What to work on
I need the number of lines in the data that include "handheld"; reply with that number alone.

The data
===============

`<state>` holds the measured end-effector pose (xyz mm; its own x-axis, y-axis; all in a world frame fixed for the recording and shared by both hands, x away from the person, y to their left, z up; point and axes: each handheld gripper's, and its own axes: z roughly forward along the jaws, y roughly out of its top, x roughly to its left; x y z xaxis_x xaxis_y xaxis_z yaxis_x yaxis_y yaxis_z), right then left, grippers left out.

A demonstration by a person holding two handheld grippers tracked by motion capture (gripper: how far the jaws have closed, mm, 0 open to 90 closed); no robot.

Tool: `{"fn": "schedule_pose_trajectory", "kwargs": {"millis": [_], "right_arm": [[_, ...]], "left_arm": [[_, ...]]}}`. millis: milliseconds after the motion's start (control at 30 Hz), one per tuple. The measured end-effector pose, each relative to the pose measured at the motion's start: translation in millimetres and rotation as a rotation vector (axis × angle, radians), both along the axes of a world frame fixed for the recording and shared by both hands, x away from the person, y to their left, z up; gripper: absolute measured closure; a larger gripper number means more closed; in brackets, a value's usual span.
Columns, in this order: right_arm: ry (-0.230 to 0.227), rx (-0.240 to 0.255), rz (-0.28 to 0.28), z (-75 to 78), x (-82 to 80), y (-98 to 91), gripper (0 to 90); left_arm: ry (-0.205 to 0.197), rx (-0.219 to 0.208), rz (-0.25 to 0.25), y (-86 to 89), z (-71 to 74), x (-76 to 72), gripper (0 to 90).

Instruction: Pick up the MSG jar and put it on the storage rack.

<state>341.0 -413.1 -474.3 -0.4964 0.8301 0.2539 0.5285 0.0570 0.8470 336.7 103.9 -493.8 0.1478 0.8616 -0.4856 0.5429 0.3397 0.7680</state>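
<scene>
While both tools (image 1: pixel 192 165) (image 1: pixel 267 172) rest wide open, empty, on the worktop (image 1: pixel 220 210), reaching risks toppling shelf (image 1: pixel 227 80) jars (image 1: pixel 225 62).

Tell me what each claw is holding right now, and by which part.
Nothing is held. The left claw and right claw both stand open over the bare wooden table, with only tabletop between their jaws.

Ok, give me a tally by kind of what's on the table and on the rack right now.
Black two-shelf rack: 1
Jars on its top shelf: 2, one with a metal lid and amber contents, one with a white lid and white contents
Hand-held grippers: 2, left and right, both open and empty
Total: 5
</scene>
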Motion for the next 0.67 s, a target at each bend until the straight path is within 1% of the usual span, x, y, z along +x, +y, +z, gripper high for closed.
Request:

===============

Exercise response
2